TASK DIRECTIONS
Ignoring every picture, transcribe the data in full as it stands.

DATASET SECTION
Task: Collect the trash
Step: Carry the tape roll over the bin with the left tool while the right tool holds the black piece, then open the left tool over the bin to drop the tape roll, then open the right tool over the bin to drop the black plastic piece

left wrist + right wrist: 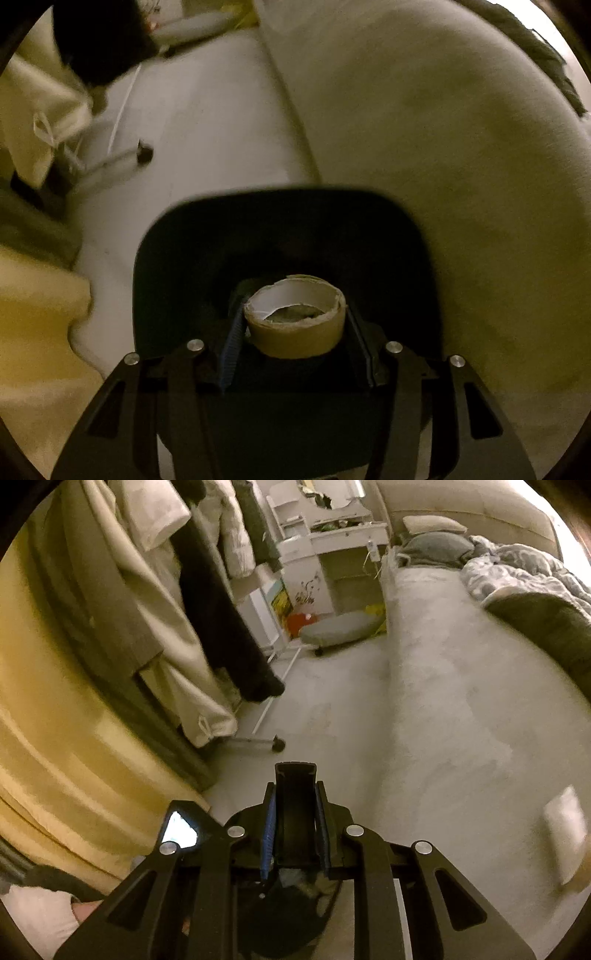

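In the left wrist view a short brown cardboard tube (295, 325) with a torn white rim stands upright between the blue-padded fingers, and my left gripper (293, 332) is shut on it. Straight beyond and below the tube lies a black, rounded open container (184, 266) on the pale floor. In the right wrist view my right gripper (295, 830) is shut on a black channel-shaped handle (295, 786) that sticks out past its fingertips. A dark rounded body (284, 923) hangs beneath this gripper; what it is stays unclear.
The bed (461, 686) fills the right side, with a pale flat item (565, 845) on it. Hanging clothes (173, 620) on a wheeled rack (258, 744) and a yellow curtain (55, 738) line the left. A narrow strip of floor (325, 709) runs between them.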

WRITTEN SOLUTION
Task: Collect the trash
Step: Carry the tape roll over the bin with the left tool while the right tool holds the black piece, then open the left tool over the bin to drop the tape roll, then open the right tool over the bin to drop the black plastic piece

left wrist + right wrist: 

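In the left wrist view a short brown cardboard tube (295, 325) with a torn white rim stands upright between the blue-padded fingers, and my left gripper (293, 332) is shut on it. Straight beyond and below the tube lies a black, rounded open container (184, 266) on the pale floor. In the right wrist view my right gripper (295, 830) is shut on a black channel-shaped handle (295, 786) that sticks out past its fingertips. A dark rounded body (284, 923) hangs beneath this gripper; what it is stays unclear.
The bed (461, 686) fills the right side, with a pale flat item (565, 845) on it. Hanging clothes (173, 620) on a wheeled rack (258, 744) and a yellow curtain (55, 738) line the left. A narrow strip of floor (325, 709) runs between them.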

Nothing else is needed to complete the answer.